Наименьшая длина возможного полипептида – 21, белки такой длины встречаются 4 раза. Наибольшая длина – 3176 аминокислот, белок такой длины встречается единожды. Второй по величине полипептид имеет длину 1496 аминокислот, то есть его длина отличается от максимальной более чем в 2 раза. Белок максимальной длины не изображен на гистограмме, поскольку его размещение привело бы к затруднению анализа рисунка.
Рассмотрено 1255 кодирующих участков, расположенных на кольцевой бактериальной молекуле ДНК на плюс-цепи, среди них 122 последовательности пересекаются со следующей, что составляет около 9.72% от их общего количества. Большая доля пересекающихся последовательностей дает основание предположить, что в ходе эволюции бактерии уменьшение размера генома благоприятно влияло на распространение бактерии, из-за чего Thiomicrorhabdus aquaedulcis приобрела такую особенность.
На гистограмме (Рис. 2) изображено количество пересекающихся кодирующих последовательностей в зависимости от того, в какой диапазон попадают их длины пересечения. Наиболее распространенными длинами пересечений оказались значения от 1 до 10 нуклеотидов. За исключением локальных максимумов в диапазонах 26-30 и 51-55, зависимость можно считать убывающей. Интересно, что в геноме имеется одно пересечение соседних последовательностей длиной 91 нуклеотид. Его название – VWA domain-containing protein, однако связь с фактором фон Виллебранда мне пока что не понятна.
Отдельно рассмотрены длины пересечений в диапазоне от 1 до 15 нуклеотидов (Рис. 3). Чаще всего встречаются пересечения длиной 3 нуклеотида (57 единиц) и 7 нуклеотидов (16 единиц). Почти половина (7 единиц) длин пересечений не встречается ни разу, то есть пересечения “сгруппированы” по длинам. Такое распределение длин пересечений может говорить о том, что, с одной стороны, чем меньше длина пересечения, тем чаще она встречается, однако, с другой стороны, пересечения именно определенных длин могут иметь значение для бактерии.
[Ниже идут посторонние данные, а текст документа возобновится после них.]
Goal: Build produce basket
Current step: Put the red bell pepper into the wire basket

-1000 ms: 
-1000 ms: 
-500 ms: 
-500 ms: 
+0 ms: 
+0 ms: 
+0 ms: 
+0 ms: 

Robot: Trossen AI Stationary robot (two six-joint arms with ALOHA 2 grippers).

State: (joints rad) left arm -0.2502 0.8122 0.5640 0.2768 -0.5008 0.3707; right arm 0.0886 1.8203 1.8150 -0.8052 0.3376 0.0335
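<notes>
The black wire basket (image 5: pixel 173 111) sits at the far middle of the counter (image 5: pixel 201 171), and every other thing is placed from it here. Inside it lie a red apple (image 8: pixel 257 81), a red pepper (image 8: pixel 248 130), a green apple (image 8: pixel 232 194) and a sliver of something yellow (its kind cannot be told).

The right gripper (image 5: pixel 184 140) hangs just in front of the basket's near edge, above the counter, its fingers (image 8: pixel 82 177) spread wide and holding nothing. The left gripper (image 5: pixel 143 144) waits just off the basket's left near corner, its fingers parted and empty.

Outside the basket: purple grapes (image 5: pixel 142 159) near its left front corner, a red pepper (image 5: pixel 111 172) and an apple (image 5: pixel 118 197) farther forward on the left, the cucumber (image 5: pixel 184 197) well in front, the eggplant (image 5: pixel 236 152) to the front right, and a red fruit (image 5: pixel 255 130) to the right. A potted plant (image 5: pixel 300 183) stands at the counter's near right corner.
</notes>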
Помимо таблицы особенностей генома исследуемой бактерии, рассмотрены 16 таблиц особенностей генома бактерий, предложенных другим студентам моего курса. Выбранные бактерии принадлежат тому же таксону, что и Thiomicrorhabdus aquaedulcis, то есть Bacteria, Pseudomonadota, Gammaproteobacteria. Проведен анализ встречаемости названий белков Thiomicrorhabdus aquaedulcis у Сравниваемых бактерий, а также анализ встречаемости названий белков Сравниваемых бактерий у Thiomicrorhabdus aquaedulcis (Рис. 4).
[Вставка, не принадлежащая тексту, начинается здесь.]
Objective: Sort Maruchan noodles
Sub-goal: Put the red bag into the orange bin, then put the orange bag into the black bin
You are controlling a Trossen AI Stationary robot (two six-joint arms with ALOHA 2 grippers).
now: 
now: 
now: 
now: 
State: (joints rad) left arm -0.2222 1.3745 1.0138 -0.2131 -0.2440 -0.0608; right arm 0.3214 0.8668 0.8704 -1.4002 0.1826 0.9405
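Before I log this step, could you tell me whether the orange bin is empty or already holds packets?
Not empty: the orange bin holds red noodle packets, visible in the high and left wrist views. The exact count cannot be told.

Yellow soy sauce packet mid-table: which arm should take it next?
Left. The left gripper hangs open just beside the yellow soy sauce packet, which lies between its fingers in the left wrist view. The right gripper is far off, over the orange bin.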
Наибольшая доля совпадений с названиями белков Thiomicrorhabdus aquaedulcis наблюдается у Pseudomonas frederiksbergensis (48,91%), что дает основание предполагать их возможное родство и/или схожие условия обитания. Наименьшая доля – у Glaesserella parasuis (32,79%), что составляет почти треть от общего набора названий белков исследуемой бактерии и также дает почву для предположений того, что бактерии принадлежат относительно близким таксонам.
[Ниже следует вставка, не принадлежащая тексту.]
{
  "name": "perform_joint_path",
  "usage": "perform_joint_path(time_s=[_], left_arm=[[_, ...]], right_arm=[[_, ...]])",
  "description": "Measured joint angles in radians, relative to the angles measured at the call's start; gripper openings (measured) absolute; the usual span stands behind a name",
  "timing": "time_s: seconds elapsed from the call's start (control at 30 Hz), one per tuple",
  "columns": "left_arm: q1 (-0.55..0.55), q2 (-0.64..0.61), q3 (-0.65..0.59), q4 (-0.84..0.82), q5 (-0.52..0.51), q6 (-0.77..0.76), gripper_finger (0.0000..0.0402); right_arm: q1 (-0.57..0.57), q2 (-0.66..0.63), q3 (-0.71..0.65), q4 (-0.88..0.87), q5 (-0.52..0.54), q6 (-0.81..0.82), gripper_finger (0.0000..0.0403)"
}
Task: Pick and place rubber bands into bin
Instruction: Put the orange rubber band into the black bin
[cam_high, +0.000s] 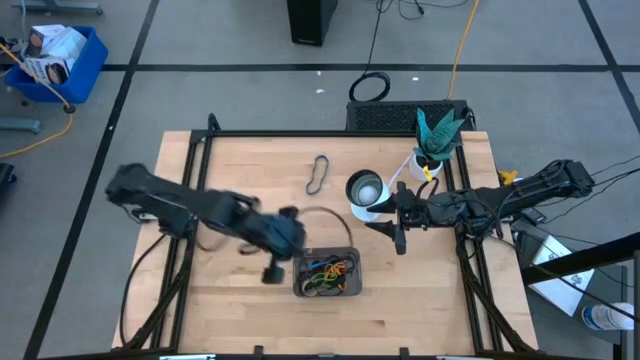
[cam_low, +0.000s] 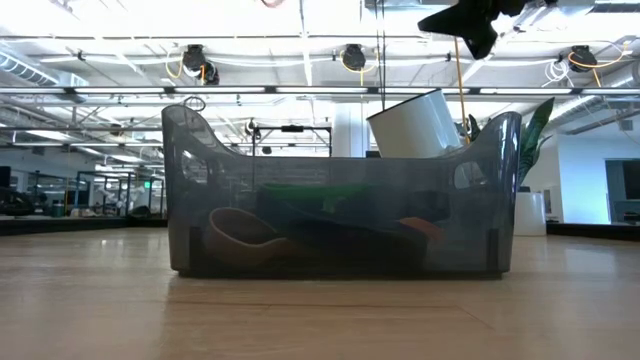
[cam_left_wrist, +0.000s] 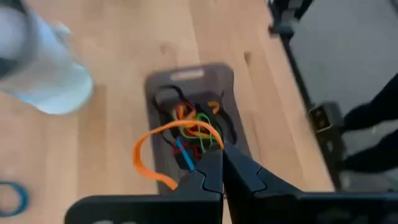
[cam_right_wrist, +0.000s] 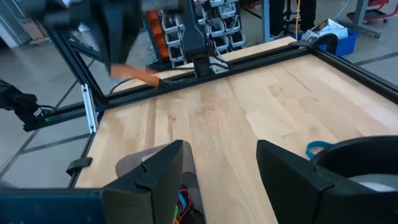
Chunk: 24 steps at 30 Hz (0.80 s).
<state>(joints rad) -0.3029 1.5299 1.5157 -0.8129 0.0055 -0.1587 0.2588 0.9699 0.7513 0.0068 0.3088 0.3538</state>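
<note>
Pale wooden boards of the table (cam_high: 250, 170) are carrying the bin (cam_high: 302, 287), a shallow dark grey tray that serves as the landmark here. Just beside its left end, the left gripper (cam_left_wrist: 221, 163) is hanging with its jaws pressed together on an orange rubber band (cam_left_wrist: 149, 149), whose loop is drooping partly over the bin's rim and partly past it. Inside the bin, more rubber bands (cam_high: 332, 270) are lying in a tangle of orange, green, red and blue.

To finish well, the left gripper probably needs carrying fully over the bin's middle before letting go, so the floppy loop is not draping over the wall.

Beyond the bin, near the white cup (cam_high: 365, 190), the right gripper (cam_right_wrist: 217, 165) is waiting with its jaws spread. Farther behind the bin, a black band (cam_high: 318, 173) is lying on the boards.
</note>
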Motion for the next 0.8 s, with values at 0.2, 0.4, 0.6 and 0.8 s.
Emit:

Отдельно рассмотрена встречаемость названий белков Сравниваемых бактерий у исследуемой бактерии. Наибольшая доля наблюдается у Moraxella catarrhalis (42,29%), наименьшая – у Klebsiella pasteurii (16,28%). И среднее арифметическое, (24,92%) и медианное (23,14%) значения оказались ниже, чем соответствующие значения при измерении совпадений названий белков Сравниваемых бактерий с названиями белков Thiomicrorhabdus aquaedulcis (40,28% и 38,37% соответственно). Такой результат позволяет предположить, что геном рассматриваемой бактерии менее разнообразен, чем геном бактерий таксона Bacteria, Pseudomonadota, Gammaproteobacteria. Предположение о менее разнообразном геноме Thiomicrorhabdus aquaedulcis также подкрепляется результатом определения длин пересечений кодирующих последовательностей, доля которых оказалась аномально большой.